> WHAT TO PRODUCE: Would you write out the entries again, exactly as they are, but without images?

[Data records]
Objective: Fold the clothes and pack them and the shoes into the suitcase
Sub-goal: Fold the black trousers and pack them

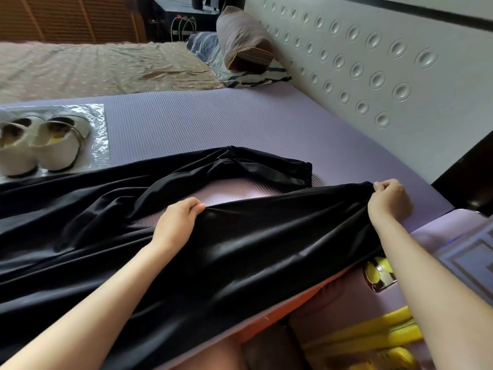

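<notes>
Black trousers point(240, 252) lie spread across a purple ribbed mat point(213, 121) on the bed. My left hand point(177, 220) pinches the upper edge of the near leg at its middle. My right hand point(388, 200) grips the elastic cuff of that same leg at the right. The far leg point(253, 166) lies loose behind, its cuff pointing right. A pair of white shoes point(40, 145) stands on a clear plastic sheet point(98, 134) at the far left. A lilac suitcase point(440, 236) with yellow trim sits low at the right, below the mat's edge.
A beige bedspread point(93, 68) covers the bed behind the mat. Pillows point(240, 46) lean against the white dimpled headboard point(373, 62) at the right. A dark cabinet with cables point(181, 20) stands at the back.
</notes>
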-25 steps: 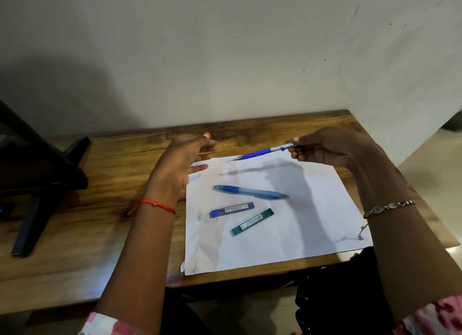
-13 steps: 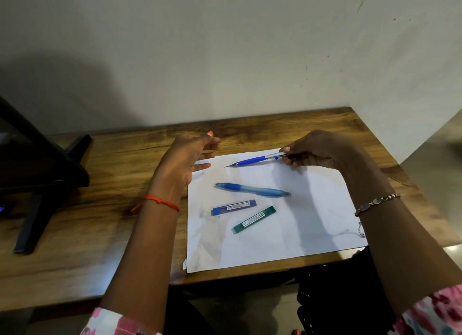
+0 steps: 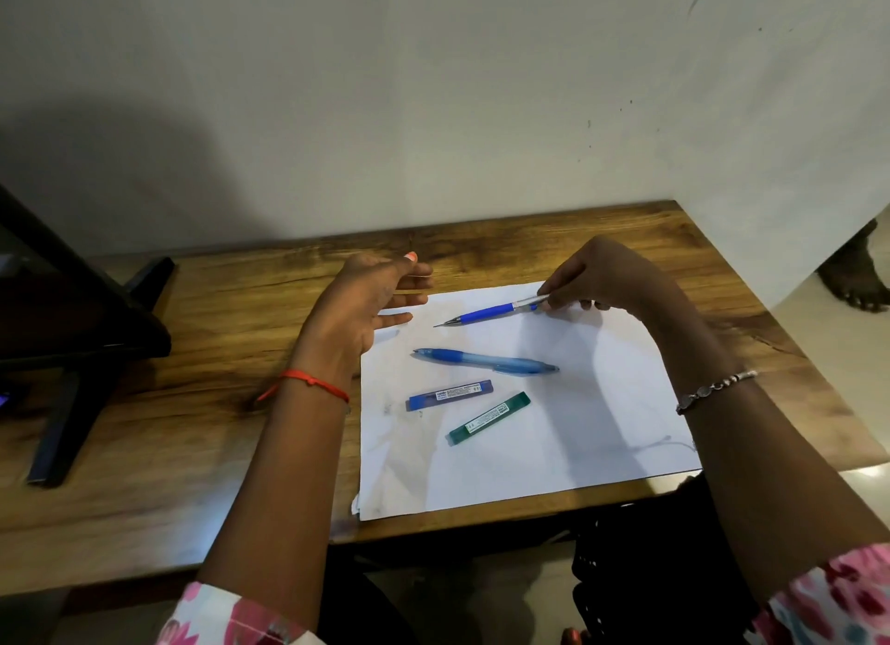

> SOLUTION:
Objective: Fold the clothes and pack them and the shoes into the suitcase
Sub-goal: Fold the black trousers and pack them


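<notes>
Black trousers point(240, 252) lie spread across a purple ribbed mat point(213, 121) on the bed. My left hand point(177, 220) pinches the upper edge of the near leg at its middle. My right hand point(388, 200) grips the elastic cuff of that same leg at the right. The far leg point(253, 166) lies loose behind, its cuff pointing right. A pair of white shoes point(40, 145) stands on a clear plastic sheet point(98, 134) at the far left. A lilac suitcase point(440, 236) with yellow trim sits low at the right, below the mat's edge.
A beige bedspread point(93, 68) covers the bed behind the mat. Pillows point(240, 46) lean against the white dimpled headboard point(373, 62) at the right. A dark cabinet with cables point(181, 20) stands at the back.
</notes>
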-25 steps: 
-13 steps: 
+0 steps: 

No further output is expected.